In the face of huge training data, MUSCATEL shows its unique charm. It not only relies on traditional offline learning, but also carefully regulates and optimizes the impact of past data on this basis, laying a solid foundation for the future performance of the model.
In order to further improve the performance of the main model on new data, MUSCATEL introduces an auxiliary model.
Based on the optimization goals in the figure below, the training auxiliary model assigns weights to each data point based on its content and age. This design enables the model to better adapt to changes in future data and maintain continuous learning capabilities.
In order to co-evolve the auxiliary model and the main model, MUSCATEL also adopts a meta-learning strategy.
The key to this strategy is to effectively separate the contribution of sample instances and age, and to set the weights by combining multiple fixed decay time scales, as shown in the figure below.
In addition, MUSCATEL also learns to "distribute" each instance to the most suitable time scale to achieve more Precise learning.
As shown in the figure below, in the CLEAR object recognition challenge, the learned auxiliary model successfully adjusted the weight of the object: The weight of objects with the new appearance is increased, and the weight of objects with the old appearance is decreased.
Through gradient-based feature importance evaluation, it can be found that the auxiliary model focuses on the subject in the image, rather than the background or the instance age-independent characteristics, thereby proving its effectiveness.
The large-scale photo classification task was studied on the YFCC100M dataset Photo classification task (PCAT) uses the data of the first five years as the training set and the data of the last five years as the test set.
Compared with unweighted baselines and other robust learning techniques, the MUSCATEL method shows obvious advantages.
#It is worth noting that the MUSCATEL method consciously adjusts the accuracy of data from the distant past in exchange for a significant improvement in performance during testing.
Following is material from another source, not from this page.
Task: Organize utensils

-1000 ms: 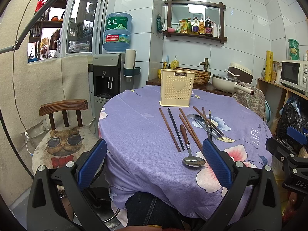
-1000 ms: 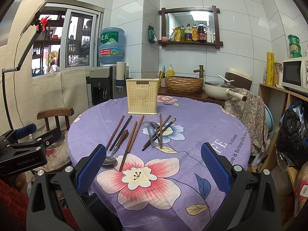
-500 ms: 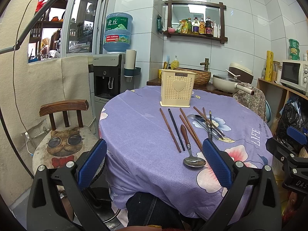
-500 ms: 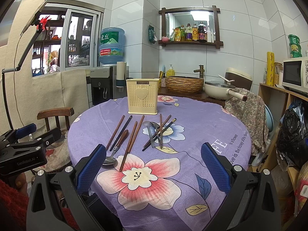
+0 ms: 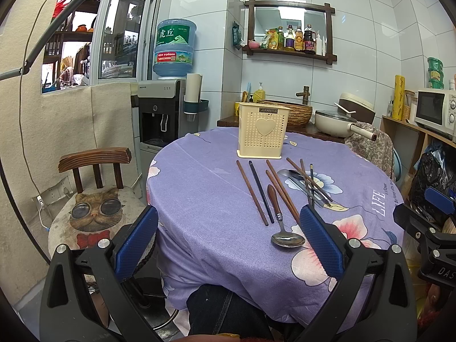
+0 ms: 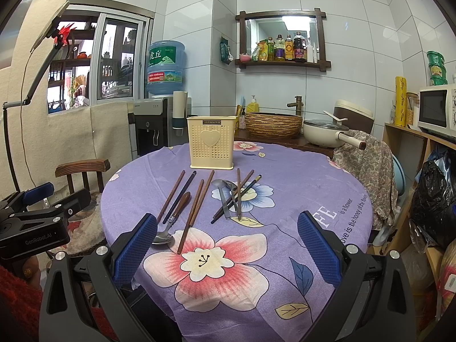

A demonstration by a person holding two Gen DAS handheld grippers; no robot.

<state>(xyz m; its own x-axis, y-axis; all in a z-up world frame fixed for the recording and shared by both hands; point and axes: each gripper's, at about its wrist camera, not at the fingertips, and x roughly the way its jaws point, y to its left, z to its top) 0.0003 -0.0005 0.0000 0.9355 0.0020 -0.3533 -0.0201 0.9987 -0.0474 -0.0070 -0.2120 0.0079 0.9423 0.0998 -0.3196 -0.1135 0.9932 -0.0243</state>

This strategy not only optimizes the model's ability to adapt to future data, but also shows lower degradation during testing.
The dataset for the non-stationary learning challenge covers a variety of data sources and modalities, including photos , satellite images, social media text, medical records, sensor readings and tabular data, the data size also ranges from 10k to 39 million instances. It is worth noting that the previous best method may be different for each data set. However, as shown in the figure below, in the context of diversity in both data and methods, the MUSCATEL method has shown significant gain effects. This result fully demonstrates the broad applicability of MUSCATEL.
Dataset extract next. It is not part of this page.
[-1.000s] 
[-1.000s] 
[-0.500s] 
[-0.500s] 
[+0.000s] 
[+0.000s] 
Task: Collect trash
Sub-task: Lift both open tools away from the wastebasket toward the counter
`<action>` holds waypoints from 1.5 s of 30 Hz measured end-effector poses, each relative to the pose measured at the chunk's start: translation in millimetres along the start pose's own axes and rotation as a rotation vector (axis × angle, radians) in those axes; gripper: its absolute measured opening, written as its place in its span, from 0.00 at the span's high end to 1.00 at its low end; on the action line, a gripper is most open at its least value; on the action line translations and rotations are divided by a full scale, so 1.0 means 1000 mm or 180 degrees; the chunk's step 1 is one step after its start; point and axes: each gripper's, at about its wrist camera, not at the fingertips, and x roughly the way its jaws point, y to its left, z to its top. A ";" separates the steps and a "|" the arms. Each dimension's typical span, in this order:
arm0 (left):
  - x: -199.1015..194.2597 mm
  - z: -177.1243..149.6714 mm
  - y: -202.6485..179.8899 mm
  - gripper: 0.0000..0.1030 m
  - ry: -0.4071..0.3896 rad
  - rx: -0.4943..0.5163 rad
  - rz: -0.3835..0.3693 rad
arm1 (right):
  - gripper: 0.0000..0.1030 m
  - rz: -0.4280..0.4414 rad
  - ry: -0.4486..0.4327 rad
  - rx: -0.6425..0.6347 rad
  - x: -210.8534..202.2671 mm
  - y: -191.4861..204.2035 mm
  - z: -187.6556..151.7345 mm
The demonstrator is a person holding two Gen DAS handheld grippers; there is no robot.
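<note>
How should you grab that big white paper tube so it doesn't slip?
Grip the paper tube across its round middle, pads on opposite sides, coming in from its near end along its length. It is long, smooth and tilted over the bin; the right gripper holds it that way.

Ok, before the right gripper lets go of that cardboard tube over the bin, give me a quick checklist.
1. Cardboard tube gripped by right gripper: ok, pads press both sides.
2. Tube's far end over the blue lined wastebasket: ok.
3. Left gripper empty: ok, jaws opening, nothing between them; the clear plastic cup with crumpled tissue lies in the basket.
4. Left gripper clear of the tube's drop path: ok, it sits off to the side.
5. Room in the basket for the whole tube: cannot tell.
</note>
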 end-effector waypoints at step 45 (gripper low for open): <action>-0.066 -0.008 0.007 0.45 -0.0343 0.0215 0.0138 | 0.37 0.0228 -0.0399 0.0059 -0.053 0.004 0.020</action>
When faced with mountains of When dealing with large-scale data, traditional offline learning methods may feel inadequate.
With this problem in mind, the research team cleverly adapted a method inspired by continuous learning to easily adapt to the processing of large-scale data.
This method is very simple, which is to add a time weight to each batch of data and then update the model sequentially.
Although there are still some minor limitations in doing this, such as model updates can only be based on the latest data, the effect is surprisingly good!
In the photo classification benchmark test below, this method performed better than the traditional continuous learning algorithm and various other algorithms.
Moreover, since its idea matches well with many existing methods, it is expected that when combined with other methods, the effect will be even more amazing!
# Overall, the research team successfully combined offline and continuous learning to solve the data drift problem that has long plagued the industry.
This innovative strategy not only significantly alleviates the "disaster forgetting" phenomenon of the model, but also opens up a new path for the future development of large-scale data continuous learning, and provides a new direction for the entire field of machine learning. Injected new vitality.